Si elle rejette finalement l’argumentaire tenant à l’absence d’une haie et de micro-falaises à hirondelles (de rivage) au motif qu’il ne résulterait pas de l’instruction que les pentes actuelles des falaises ne seraient pas favorables à la nidification de cette espèce, elle a en revanche estimé que la société GSM ne pouvait, ni se prévaloir de l’existence d’une autre roselière située sur un site voisin à partir du moment où cette roselière de substitution correspond à la remise en état d’un bassin de décantation distinct de la carrière litigieuse, ayant lui-même fait l’objet d’un arrêté d’autorisation distinct, ni être en mesure d’apporter la preuve que la reconstitution d’une roselière caractériserait une exigence impossible à mettre en œuvre.

En définitive, la CAA de Nancy annule le jugement du tribunal administratif du 2 février 2016 et la décision de refus de la préfète en tant qu’ils rejettent la demande de la CPEPESC relative à la création d’une roselière sur le site des Prés Médecin et enjoint Mme la Préfète de prendre un arrêté dans un délai deux mois pour exiger de GSM la constitution d’une roselière prévue à l’arrêté du 8 avril 2004.

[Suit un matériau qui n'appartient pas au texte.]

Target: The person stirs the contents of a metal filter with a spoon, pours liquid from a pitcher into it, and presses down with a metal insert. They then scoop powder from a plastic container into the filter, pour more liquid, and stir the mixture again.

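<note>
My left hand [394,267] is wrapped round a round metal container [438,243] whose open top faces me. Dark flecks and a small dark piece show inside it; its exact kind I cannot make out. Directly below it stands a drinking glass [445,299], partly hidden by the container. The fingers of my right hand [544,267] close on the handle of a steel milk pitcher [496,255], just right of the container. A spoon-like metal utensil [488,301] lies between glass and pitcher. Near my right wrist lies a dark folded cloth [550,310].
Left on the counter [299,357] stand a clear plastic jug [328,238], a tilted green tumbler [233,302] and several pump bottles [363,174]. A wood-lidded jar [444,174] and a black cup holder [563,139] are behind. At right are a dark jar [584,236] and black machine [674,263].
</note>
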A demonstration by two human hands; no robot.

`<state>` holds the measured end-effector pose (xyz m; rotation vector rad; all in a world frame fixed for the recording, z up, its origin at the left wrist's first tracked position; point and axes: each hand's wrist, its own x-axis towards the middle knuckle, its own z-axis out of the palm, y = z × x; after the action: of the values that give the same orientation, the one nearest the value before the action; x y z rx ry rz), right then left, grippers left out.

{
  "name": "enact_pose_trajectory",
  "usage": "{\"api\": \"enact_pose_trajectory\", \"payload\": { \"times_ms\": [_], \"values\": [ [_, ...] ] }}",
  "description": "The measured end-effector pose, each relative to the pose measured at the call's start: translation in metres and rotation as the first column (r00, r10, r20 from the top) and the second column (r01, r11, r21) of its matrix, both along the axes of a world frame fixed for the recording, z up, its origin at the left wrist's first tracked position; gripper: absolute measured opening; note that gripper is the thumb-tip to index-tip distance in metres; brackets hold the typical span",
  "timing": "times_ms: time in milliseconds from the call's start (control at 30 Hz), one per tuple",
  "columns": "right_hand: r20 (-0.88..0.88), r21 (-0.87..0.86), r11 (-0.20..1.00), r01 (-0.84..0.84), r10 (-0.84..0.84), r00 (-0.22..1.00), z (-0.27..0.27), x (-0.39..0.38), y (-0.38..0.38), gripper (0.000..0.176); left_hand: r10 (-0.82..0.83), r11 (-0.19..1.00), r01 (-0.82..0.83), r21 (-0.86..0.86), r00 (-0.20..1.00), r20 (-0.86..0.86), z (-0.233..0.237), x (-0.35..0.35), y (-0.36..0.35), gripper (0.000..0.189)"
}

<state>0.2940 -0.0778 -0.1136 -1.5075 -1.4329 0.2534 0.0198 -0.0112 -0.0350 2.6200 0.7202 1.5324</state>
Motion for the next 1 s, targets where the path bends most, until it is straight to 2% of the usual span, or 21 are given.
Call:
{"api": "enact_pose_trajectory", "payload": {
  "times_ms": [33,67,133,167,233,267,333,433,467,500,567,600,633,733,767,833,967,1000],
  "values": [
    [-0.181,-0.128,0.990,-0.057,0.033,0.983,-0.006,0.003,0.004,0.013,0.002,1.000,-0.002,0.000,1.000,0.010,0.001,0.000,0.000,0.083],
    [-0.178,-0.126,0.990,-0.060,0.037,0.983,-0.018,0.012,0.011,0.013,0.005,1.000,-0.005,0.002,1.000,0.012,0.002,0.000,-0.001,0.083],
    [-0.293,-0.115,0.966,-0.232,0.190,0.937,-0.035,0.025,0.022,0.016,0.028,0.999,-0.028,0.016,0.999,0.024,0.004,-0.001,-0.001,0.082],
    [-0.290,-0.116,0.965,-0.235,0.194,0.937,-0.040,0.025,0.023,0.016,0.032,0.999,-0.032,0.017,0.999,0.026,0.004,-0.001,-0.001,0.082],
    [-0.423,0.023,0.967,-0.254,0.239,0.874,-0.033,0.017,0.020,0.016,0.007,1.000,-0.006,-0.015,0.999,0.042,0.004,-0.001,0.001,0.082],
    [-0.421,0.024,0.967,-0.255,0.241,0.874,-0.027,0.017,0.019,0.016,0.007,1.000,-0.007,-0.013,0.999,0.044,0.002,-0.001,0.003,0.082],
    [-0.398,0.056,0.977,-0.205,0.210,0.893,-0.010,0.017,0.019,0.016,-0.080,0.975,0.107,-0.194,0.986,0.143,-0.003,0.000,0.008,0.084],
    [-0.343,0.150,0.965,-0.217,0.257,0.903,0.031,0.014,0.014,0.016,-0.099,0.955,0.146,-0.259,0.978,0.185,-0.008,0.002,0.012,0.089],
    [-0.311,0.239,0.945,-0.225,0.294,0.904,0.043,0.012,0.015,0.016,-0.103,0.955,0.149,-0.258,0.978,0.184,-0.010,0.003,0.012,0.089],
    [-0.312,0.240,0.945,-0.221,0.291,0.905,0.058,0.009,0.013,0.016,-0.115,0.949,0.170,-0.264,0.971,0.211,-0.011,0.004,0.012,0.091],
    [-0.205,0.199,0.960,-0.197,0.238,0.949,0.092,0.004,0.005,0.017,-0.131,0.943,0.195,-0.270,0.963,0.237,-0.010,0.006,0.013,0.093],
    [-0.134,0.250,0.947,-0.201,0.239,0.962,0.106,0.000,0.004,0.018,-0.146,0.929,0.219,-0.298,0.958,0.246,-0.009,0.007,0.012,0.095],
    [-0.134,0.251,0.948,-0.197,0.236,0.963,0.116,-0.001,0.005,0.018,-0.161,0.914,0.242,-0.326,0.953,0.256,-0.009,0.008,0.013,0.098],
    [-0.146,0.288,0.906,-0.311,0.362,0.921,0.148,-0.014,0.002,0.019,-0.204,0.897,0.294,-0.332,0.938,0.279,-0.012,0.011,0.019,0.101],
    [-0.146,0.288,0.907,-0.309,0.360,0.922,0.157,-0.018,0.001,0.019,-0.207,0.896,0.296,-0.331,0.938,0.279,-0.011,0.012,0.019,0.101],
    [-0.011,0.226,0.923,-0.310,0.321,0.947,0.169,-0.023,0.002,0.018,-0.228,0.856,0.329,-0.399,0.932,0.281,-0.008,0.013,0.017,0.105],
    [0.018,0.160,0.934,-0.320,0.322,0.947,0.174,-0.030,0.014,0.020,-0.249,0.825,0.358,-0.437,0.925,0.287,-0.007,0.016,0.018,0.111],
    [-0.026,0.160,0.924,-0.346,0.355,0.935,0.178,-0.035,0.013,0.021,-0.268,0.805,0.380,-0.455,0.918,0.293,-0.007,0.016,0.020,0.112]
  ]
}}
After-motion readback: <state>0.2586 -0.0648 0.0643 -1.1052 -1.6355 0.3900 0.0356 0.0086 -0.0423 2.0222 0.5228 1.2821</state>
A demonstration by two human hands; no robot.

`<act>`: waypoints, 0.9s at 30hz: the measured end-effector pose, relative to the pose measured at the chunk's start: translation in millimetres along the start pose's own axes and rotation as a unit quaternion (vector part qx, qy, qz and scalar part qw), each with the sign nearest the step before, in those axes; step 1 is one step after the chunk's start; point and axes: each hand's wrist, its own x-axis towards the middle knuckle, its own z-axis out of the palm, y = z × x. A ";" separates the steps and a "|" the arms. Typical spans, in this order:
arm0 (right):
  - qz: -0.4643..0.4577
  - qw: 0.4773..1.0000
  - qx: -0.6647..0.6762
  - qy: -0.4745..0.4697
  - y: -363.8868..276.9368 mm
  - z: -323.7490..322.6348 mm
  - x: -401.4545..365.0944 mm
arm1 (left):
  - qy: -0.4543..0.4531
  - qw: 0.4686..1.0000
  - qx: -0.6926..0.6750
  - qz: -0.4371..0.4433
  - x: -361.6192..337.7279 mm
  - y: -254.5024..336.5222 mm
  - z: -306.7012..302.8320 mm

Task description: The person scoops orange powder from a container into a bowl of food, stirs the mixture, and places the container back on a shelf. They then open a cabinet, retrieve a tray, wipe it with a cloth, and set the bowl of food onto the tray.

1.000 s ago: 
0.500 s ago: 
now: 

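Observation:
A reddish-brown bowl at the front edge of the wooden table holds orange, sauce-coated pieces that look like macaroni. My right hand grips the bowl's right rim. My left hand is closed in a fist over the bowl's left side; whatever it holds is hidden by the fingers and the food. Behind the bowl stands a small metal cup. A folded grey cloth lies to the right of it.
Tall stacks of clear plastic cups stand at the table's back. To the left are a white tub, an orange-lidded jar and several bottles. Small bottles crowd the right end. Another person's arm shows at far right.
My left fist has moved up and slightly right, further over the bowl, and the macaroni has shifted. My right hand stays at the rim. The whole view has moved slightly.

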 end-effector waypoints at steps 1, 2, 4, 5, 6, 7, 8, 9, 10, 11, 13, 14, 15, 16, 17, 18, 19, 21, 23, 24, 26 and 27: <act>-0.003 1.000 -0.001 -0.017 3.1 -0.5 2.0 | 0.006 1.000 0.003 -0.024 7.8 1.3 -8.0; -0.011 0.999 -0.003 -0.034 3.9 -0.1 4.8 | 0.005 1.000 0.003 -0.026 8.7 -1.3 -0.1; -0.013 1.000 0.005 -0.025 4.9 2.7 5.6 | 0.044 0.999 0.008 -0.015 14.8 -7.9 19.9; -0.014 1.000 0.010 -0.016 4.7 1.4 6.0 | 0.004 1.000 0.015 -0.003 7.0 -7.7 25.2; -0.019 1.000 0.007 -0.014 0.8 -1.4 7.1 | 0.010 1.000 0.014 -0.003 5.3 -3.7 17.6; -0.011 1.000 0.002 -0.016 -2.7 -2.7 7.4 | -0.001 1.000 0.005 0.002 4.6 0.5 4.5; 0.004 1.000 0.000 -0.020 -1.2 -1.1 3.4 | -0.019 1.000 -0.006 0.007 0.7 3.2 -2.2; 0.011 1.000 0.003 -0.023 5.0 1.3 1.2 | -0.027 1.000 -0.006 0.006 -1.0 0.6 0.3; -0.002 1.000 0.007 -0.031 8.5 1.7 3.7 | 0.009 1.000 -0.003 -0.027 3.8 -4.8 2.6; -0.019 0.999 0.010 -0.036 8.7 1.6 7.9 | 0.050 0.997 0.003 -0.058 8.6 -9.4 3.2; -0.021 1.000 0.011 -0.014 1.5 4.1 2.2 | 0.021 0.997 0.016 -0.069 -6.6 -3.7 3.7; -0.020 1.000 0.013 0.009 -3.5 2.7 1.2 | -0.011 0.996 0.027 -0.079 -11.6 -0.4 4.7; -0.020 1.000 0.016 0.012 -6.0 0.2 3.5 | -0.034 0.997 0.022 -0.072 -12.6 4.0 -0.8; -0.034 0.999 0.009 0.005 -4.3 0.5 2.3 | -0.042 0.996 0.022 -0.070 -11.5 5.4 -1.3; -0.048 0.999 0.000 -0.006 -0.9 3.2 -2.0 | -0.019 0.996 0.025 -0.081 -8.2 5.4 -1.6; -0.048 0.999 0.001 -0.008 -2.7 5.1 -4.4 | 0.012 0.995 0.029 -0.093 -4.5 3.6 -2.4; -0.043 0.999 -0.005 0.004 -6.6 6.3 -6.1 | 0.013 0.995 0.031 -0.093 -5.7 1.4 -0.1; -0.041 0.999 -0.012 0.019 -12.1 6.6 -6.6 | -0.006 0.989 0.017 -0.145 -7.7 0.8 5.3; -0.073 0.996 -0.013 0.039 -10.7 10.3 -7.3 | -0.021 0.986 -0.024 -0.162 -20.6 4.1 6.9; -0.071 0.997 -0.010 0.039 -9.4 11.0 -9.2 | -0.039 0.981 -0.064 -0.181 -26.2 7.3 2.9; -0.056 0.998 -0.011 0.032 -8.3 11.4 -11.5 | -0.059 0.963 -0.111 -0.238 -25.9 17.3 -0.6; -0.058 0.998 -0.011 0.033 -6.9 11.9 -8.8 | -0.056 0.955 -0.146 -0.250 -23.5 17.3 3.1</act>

On peut juste regretter que la Cour n’ait pas jugé utile de retenir l’interprétation de l’appelante s’agissant de la distinction entre la zone de haut-fond fixée à l’article 31.5.2 et la roselière (sur haut-fond ou pentes de berges très douces) prescrite à l’article suivant et qu’elle n’ait pas assorti d’office son injonction d’une astreinte.

En cas d’inexécution par l’autorité préfectorale, comme cette administration nous y a habitués ces dernières années, la CPEPESC demandera l’ouverture d’une procédure d’astreinte.